I didn't think you were dissing the DX format so no worries.. I was just trying to add to (thus the reason for starting my post with, "For sure", i.e. I agree with you) what you said and say that even if you don't have the lenses used by Jarvis the D7000 can still offer a lot of benefits to the amateur/semi pro photographer/videographer who practice both disciplines.


----------



## kps

It's all good _Screatch_, I think the D7000 at the announced price is a killer camera and can't wait for all you adopters of this baby to start posting images and video while I linger in limbo waiting for a FX model with comparable capabilities at a non mortgageable price.:lmao:


----------



## screature

kps said:


> It's all good _Screatch_, I think the D7000 at the announced price is a killer camera and can't wait for all you adopters of this baby to start posting images and video while I linger in limbo waiting for a FX model with comparable capabilities at a non mortgageable price.:lmao:


Ok good... we are "on the same" page then.  Thanks kps.


----------



## The Doug

kps said:


> ... the D7000 mounted on at remote controlled toy helicopter was awesome. Looked like a fun shoot...


Multi-buck camera on a multi-buck payload-capable RC heli... I'd be petrified of having a multi-buck accident, myself. 

I've two RC micro-helis (1, 2) and I've seen people mount tiny cameras on theirs - quite a hoot even if the video quality is crummy. I can understand the attraction of this kind of thing.


----------



## kps

I hear you. It's easy to take such risks when the equipment belongs to your sponsor. lol

Didn't know you fly RC aircraft...looks like a lot of fun.


----------



## The Doug

kps said:


> Didn't know you fly RC aircraft...looks like a lot of fun.


Something I always wanted to do when I was young but back then they were too complex & expensive, for pretty much for die-hards with $$$ only. 

Haven't been flying RC very long but it is indeed lots of fun (except for crashes, like yesterday afternoon... broken landing skid :-( but it shouldn't cost more than $5 to fix). Anyway I'm hooked & might step up to a larger machine next Spring, like this one.


----------



## ScanMan

Just as I'm putting the finishing touches on my D7000 speech for the Missus, this thing comes along. What a sweet looking unit – the perfect travel companion.

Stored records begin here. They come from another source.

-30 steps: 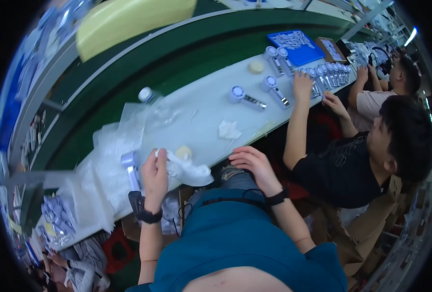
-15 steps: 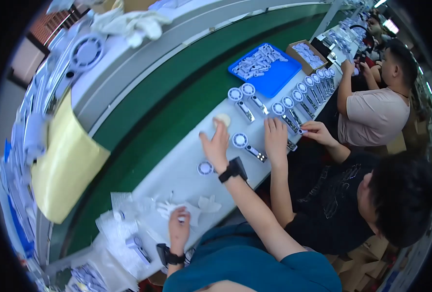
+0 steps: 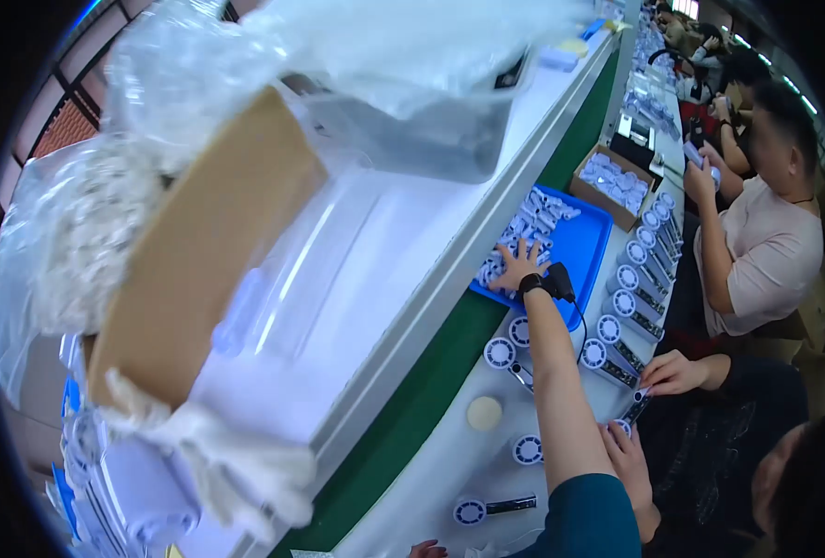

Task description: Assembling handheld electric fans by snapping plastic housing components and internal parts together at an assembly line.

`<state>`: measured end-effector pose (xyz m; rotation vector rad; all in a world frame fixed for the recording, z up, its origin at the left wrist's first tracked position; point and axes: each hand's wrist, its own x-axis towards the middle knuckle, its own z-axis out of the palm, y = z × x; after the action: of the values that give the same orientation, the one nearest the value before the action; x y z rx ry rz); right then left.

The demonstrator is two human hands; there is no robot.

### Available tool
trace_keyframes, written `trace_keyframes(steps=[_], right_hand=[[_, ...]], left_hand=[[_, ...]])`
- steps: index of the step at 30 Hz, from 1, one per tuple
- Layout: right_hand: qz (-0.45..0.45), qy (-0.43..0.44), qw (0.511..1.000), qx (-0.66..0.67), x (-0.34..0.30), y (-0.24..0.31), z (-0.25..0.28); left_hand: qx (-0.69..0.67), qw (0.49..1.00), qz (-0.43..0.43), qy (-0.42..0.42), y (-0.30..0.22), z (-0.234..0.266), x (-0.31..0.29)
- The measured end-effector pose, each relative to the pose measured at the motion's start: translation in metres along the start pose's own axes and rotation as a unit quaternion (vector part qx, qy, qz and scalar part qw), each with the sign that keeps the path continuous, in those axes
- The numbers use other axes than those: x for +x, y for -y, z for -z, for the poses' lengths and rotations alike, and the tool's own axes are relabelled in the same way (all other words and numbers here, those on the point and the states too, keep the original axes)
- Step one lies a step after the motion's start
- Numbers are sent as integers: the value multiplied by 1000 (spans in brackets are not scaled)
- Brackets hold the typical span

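My right arm reaches far forward, and my right hand lies with spread fingers on the small white plastic parts piled in a blue tray. Its fingertips touch the parts; none is seen lifted. Of my left hand only a few fingers show at the lower edge, and whatever they hold is out of sight. Near it lies a handheld fan with its handle open. Another fan is partly covered by my right forearm. A round cream disc rests on the white table.
A co-worker's hands work on a fan handle at the right. Opened fans stand in a row along the table. Behind the tray is a cardboard box of white parts. A raised shelf at left bears plastic bags, cardboard and white gloves.
My right hand has gone from beside the cream disc to the parts in the blue tray. The view has swung, leaving my left hand almost out of the picture at the bottom.
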<state>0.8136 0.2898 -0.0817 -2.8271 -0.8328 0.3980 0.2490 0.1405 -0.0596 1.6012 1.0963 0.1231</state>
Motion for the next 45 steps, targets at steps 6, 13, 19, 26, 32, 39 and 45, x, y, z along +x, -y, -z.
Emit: trace_keyframes(steps=[6,13,19,26,32,39,45], right_hand=[[-46,-132,986,88,34,-29,-14],[-116,-232,948,186,32,-39,-8],[-159,-346,880,285,-30,-20,49],[113,-323,811,476,-231,77,39],[154,-71,954,246,-314,58,-61],[234,25,967,101,-352,23,-71],[273,-81,955,87,-363,9,-76]], left_hand=[[-208,964,168,-19,-43,-7,20],[-206,964,158,-65,-43,0,10],[-211,973,76,-54,-51,1,-18],[-266,963,48,-18,-45,3,-55],[-257,965,32,-31,-17,24,-89],[-263,963,47,-24,2,37,-102],[-245,969,-3,10,-23,34,-86]])
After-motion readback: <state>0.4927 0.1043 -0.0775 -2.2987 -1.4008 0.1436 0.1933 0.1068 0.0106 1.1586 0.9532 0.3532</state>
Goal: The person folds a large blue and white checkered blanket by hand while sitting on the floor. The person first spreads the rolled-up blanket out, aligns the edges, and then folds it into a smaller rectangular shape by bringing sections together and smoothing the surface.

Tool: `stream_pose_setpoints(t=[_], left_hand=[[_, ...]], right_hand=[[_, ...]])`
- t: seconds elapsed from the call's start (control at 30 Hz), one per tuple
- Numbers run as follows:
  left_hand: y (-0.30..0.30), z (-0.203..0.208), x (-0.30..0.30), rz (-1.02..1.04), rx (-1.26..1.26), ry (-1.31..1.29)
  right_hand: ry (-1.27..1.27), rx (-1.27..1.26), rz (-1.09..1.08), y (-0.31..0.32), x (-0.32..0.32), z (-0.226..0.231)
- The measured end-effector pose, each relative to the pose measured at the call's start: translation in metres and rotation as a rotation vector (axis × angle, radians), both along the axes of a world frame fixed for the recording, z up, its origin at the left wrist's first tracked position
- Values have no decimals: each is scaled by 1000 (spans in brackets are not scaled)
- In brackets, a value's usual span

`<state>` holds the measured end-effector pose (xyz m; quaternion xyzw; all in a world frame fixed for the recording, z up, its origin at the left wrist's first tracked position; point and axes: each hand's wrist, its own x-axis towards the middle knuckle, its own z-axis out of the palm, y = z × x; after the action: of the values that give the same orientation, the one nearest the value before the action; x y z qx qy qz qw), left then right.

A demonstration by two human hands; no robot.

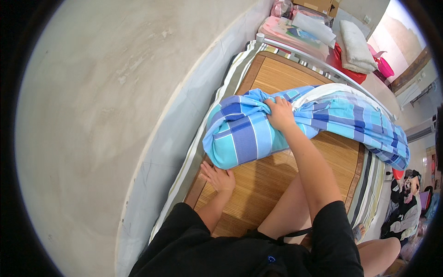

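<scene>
A blue plaid quilt [249, 134] lies bunched across the bamboo mat [258, 194] on the bed. Its left end is a thick, rounded bulge, while the right part stretches in gathered folds toward the bed's right edge. White cloth [318, 94] shows along the top of the middle. My right hand [280, 114] grips the gathered fabric near the middle, beside the bulge. Down at the bulge's lower left end, my left hand [218, 177] lies with fingers spread on the mat, its fingertips against or just under the quilt; which of the two is hidden.
A wall [115, 115] with a tiled lower part runs along the bed's left side. White rails [318, 60] stand at the bed's head. Beyond them are a rolled pale blanket [355, 44] and a pink basin [385, 68]. Clothes [404, 207] are heaped off the right side.
</scene>
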<state>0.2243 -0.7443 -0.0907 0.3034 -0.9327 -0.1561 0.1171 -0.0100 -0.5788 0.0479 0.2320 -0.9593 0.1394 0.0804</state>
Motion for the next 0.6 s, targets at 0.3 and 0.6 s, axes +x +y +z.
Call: stream_pose_setpoints(t=[0.3, 0.6], left_hand=[[-4, -10, -19, 19, 50, 35], [-24, -31, -43, 17, 130, 140]], right_hand=[[-148, 119, -72, -6, 9, 16], [-5, -160, -108, 9, 25, -15]])
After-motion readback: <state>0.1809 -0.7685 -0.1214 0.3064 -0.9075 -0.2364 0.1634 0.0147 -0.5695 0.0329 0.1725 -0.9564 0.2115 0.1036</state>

Life just isn't fair. Design and Control | FUJIFILM FinePix X100


----------



## kps

ScanMan said:


> Just as I'm putting the finishing touches on my D7000 speech for the Missus, this thing comes along. What a sweet looking unit – the perfect travel companion.
> 
> Life just isn't fair. Design and Control | FUJIFILM FinePix X100


Yeah, been reading the buzz...great Leica look-alike and with a steep price _to-almost-match_. I recall estimates in the $1500-$1700 USD range


----------



## screature

ScanMan said:


> Just as I'm putting the finishing touches on my D7000 speech for the Missus, this thing comes along. What a sweet looking unit – the perfect travel companion.
> 
> Life just isn't fair. Design and Control | FUJIFILM FinePix X100


Really nice looking camera, but for those already outfitted with Nikon compatible glass and flash systems I don't see this as a D7000 alternative. It would be a fun albeit expensive add on. Just my 2 cents worth.


----------



## ScanMan

screature said:


> Really nice looking camera, but for those already outfitted with Nikon compatible glass and flash systems I don't see this as a D7000 alternative. It would be a fun albeit expensive add on. Just my 2 cents worth.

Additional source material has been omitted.